Die Schweigepflicht dient dem Schutz der Gesellschaft und muss daher zurücktreten, wenn das UN-Interesse die Offenbarung verlangt. So kann es erforderlich sein, geheime oder vertrauliche Informationen intern an AN oder extern an RA, WP, StB etc. weiterzugeben. Aus besonderen Gründen kann auch eine Mitteilung an andere Personen notwendig werden, etwa im Zusammenhang mit Sanierungsverhandlungen, bei Einschaltung eines M&A-Dienstleisters (vgl.
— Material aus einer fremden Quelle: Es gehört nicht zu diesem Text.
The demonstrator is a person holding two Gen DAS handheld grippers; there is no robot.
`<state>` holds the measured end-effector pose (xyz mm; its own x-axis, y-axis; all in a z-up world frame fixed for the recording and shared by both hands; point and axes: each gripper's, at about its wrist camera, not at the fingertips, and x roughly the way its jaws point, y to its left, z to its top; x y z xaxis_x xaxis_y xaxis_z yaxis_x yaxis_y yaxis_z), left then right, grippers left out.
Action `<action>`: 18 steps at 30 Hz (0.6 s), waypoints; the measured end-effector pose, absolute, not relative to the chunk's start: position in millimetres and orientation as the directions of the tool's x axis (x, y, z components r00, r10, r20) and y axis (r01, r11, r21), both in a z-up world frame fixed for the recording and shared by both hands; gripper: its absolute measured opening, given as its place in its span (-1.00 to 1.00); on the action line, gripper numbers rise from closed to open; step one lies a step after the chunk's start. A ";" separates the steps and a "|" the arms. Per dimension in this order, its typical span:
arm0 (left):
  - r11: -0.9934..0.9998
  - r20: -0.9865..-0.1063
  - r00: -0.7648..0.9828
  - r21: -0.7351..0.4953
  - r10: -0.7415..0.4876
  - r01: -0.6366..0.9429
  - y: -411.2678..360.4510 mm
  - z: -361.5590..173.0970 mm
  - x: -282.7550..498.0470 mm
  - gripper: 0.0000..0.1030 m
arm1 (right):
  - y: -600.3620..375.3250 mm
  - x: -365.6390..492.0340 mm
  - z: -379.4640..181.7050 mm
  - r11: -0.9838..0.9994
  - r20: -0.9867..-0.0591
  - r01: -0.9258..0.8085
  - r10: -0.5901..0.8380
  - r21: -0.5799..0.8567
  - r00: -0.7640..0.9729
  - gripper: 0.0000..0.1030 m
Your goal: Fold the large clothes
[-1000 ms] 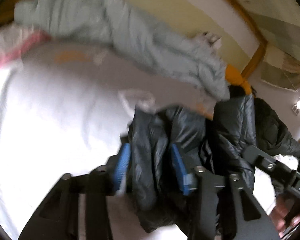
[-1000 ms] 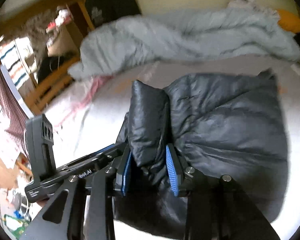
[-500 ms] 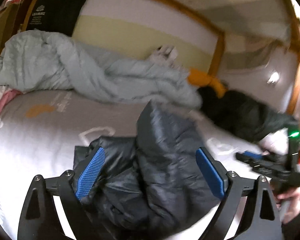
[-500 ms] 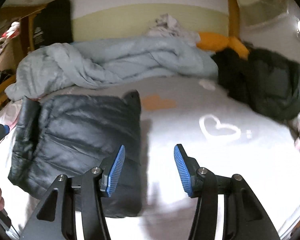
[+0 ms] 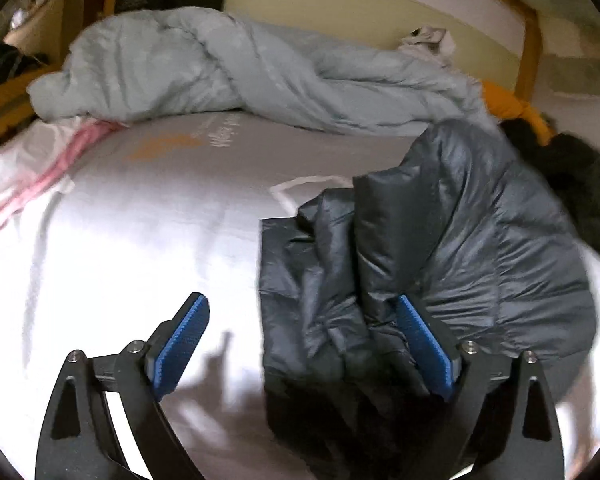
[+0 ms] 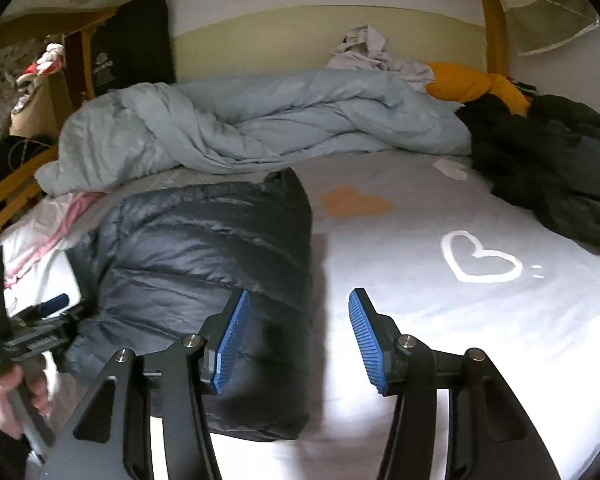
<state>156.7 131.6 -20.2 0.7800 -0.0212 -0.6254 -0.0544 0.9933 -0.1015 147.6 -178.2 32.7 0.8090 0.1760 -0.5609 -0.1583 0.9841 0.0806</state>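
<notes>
Because it is puffy and slick, the jacket (image 6: 204, 264), lying folded on the sheet (image 6: 460, 320) in front of the duvet (image 6: 260, 124), will likely spring open and slide; a thick folded edge looks the surest hold. The left gripper (image 5: 304, 354) has just spread wide, unpressed cloth between its jaws. The right gripper (image 6: 296, 340), beside the jacket, has just opened and holds nothing.

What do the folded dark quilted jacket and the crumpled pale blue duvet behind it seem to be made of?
Dark quilted jacket: probably thin nylon or polyester shell over puffy filling; it has a slight sheen and stitched, bulging channels. Pale blue duvet: likely matte cotton or microfibre cover over soft filling; it shows dull, soft rolling creases. Neither fibre can be confirmed.
</notes>
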 end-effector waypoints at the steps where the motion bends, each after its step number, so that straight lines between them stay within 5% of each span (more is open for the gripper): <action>1: 0.992 -0.636 0.772 -0.105 -0.016 -0.067 133.2 -24.6 158.9 0.85 | -177.0 148.0 32.2 0.983 -0.562 -0.164 0.180 0.079 0.807 0.05; 4: 0.978 -0.662 0.747 -0.192 -0.066 -0.084 144.2 -32.6 162.3 0.85 | -172.9 151.4 28.4 0.977 -0.569 -0.193 0.211 0.094 0.795 0.10; 9: 0.954 -0.662 0.735 -0.291 -0.151 -0.067 151.8 -38.4 168.4 0.86 | -166.5 157.1 17.6 0.946 -0.559 -0.270 0.323 0.179 0.763 0.59; 13: 0.885 -0.636 0.701 -0.465 -0.321 -0.017 164.5 -51.6 175.0 0.89 | -164.7 176.1 -1.7 0.936 -0.609 -0.244 0.352 0.255 0.711 0.61; 18: 0.873 -0.626 0.699 -0.487 -0.344 -0.006 162.0 -50.2 171.5 0.90 | -175.7 197.0 -27.6 0.902 -0.634 -0.203 0.415 0.381 0.652 0.72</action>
<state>171.5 162.0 -50.2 0.6993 -0.3444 -0.6264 -0.0063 0.8733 -0.4872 197.0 -175.7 -27.6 0.6524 0.4147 -0.6344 -0.2035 0.9021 0.3805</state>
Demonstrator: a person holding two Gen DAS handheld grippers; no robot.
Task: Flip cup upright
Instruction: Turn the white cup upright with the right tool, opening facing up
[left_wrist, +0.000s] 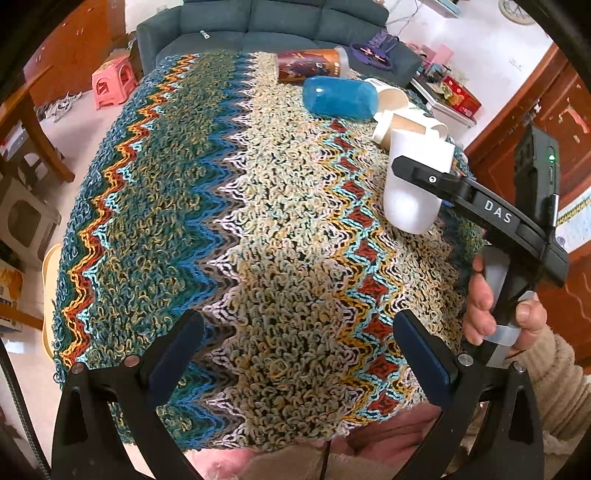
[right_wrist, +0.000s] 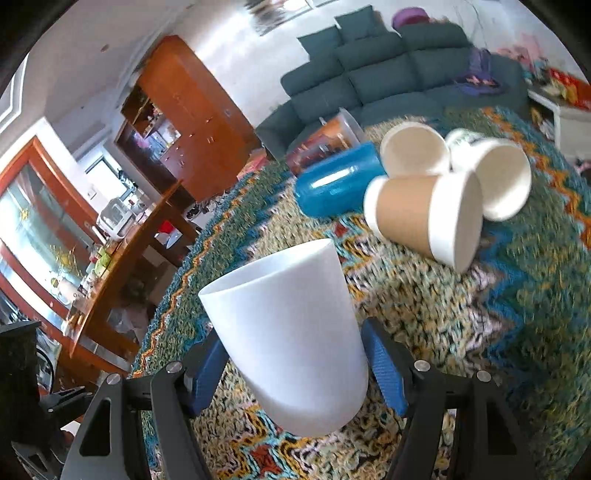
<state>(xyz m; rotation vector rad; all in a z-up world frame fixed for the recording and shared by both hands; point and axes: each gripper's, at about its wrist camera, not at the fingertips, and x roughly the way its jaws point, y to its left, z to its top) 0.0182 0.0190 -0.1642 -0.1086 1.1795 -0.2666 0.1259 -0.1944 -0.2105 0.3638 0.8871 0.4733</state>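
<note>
Zigzag knitted cloth (left_wrist: 258, 221) over table, lying on it a blue cup (left_wrist: 338, 98), patterned tumbler (left_wrist: 310, 64), brown paper cup (right_wrist: 421, 218), two white paper cups (right_wrist: 413, 153)

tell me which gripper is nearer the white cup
Right. The right gripper has the white cup between its fingers, mouth up and tilted. The left gripper is open over the knitted cloth, well short of the cup and off to its left.
</note>
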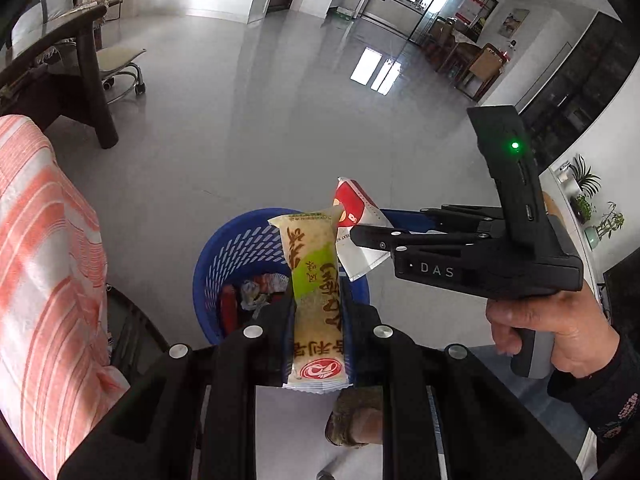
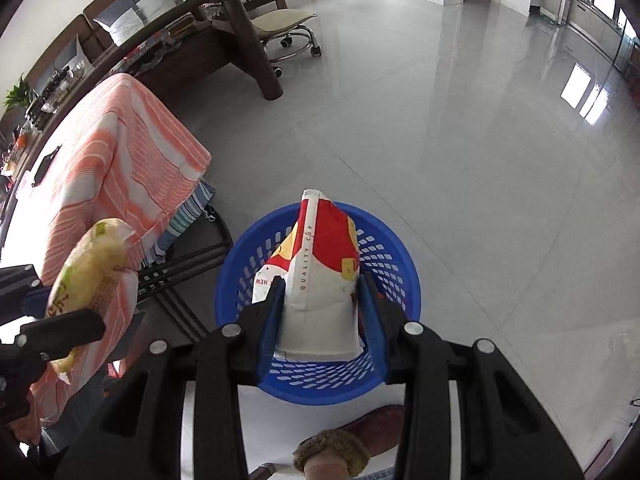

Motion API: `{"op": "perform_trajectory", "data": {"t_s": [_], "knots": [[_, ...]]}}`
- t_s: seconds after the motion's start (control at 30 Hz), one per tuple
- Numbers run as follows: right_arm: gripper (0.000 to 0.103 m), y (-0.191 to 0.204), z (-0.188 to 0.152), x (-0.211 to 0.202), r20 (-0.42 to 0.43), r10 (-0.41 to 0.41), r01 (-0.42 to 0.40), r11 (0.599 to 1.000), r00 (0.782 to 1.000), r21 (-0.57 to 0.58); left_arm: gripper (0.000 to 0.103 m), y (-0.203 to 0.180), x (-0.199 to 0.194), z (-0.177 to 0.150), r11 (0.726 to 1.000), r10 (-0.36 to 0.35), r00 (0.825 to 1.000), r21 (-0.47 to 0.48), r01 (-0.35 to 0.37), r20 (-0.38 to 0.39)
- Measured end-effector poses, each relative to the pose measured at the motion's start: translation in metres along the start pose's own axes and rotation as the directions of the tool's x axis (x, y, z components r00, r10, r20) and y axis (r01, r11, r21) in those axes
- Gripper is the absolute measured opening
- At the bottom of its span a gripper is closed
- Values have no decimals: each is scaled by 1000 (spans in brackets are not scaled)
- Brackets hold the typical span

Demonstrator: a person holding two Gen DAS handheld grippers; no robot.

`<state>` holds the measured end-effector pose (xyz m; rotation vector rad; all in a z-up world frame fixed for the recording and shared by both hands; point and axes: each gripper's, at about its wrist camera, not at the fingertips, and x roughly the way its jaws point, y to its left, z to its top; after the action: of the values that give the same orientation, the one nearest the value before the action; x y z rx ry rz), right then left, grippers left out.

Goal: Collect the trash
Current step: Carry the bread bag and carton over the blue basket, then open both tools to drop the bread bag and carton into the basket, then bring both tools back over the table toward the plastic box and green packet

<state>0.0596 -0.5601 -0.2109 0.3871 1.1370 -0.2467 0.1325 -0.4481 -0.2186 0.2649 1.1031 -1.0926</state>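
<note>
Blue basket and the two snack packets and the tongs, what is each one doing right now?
Blue basket: upright on the floor, some trash inside.
Yellow-green wrapper: clamped in the left tongs, above the basket.
Red-and-white packet: clamped in the right tongs, above the basket.

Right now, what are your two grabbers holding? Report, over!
Left gripper shut on green-yellow snack wrapper. Right gripper shut on red-white packet. Both above blue basket, trash already inside. Nothing in the way.

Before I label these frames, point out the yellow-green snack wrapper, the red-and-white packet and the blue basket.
yellow-green snack wrapper (image 1: 314, 292): left wrist view, its middle.
red-and-white packet (image 2: 320, 280): right wrist view, its white centre.
blue basket (image 2: 404, 276): right wrist view, inner wall.
</note>
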Motion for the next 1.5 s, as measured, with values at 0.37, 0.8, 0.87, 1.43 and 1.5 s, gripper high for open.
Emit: {"op": "perform_trajectory", "data": {"t_s": [0.37,0.8,0.87,1.43,1.5], "knots": [[42,-19,0,11,5,35,-35,998,999,53,48,10,50,6,1000,3,1000,-19,-4,-7],[78,-12,6,-23,166,-41,29,996,985,79,98,-3,-47,-18,997,78,979,-1,-79,190],[79,4,6,-30,198,-56,49,998,979,38,98,4,-68,-36,993,121,970,-22,-119,210],[91,275,-38,-46,252,202,-79,901,946,-426,98,179,-244,-184,787,549,825,-416,-455,135],[91,316,-39,-36,204,231,-102,862,951,-497,98,202,-258,-193,763,561,818,-464,-450,129]]}}
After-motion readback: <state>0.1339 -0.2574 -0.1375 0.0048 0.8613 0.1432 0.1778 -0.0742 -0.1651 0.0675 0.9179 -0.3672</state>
Rozijn, NZG 2001, S. 494ff.), bei einer entsprechenden und heute üblichen Geheimhaltungsvereinbarung i. R.e. dem UN-Kauf vorgeschalteten Due Diligence (vgl. hierzu Stoffels, ZHR 2001, S. 362 (371ff.); Hölters-AktG (2022), § 93, Rn. 124; Meincke, WM 1998, S. 749ff.; Treeck, in: FS Fikentscher (1998), S. 434ff.; Mertens, AG 1997, S. 541; Schroeder, DB 1997, S. 2161; Ziemons, AG 1999, S. 492ff.; enger Lutter, ZIP 1997, S. 613 (617ff.)) oder bei der Weitergabe von Informationen an einen Investor nach Abschluss eines UN-Kaufs (vgl. Traugott, BB 2001, S. 2277 (2279f.)). Bei börsennotierten UN ist das Verbot der unrechtmäßigen Offenlegung von Insiderinformationen zu beachten (vgl. Art. 10, 14 lit. c) der MMVO). Eine Grenze der Verschwiegenheitspflicht ergibt sich auch aus der Zumutbarkeit. So kann die Offenbarung von internen Informationen zur eigenen Rechtsverfolgung oder zur Anfechtung oder Geltendmachung der Nichtigkeit von Organbeschlüssen geboten sein (vgl. AktG-GroßKomm. (1971), § 93, Rn. 11; MünchKomm. AktG (1973), § 93, Rn. 22). Nach § 93 Abs. 1 Satz 4 AktG bestand die Verschwiegenheitspflicht weiterhin bislang nicht gegenüber einer nach § 342b (a. F.) staatlich anerkannten, privatrechtlichen Prüfstelle (DPR) i. R.e. von dieser durchgeführten Prüfung von Verstößen gegen RL-Vorschriften. Sofern das UN bei der Prüfung durch die DPR mitwirkte, waren die Vorstandsmitglieder gemäß § 342b Abs. 4 Satz 1 (a. F.) zur vollständigen und richtigen Auskunftserteilung verpflichtet. Da allerdings durch das FISG mit Wirkung zum 01.01.2022 die Prüfung durch eine privatrechtliche Prüfstelle bzw. die DPR gemäß § 342b abgeschafft wurde, ist mit diesem Datum folgerichtig auch die Regelung des § 93 Abs. 1 Satz 4 AktG entfallen.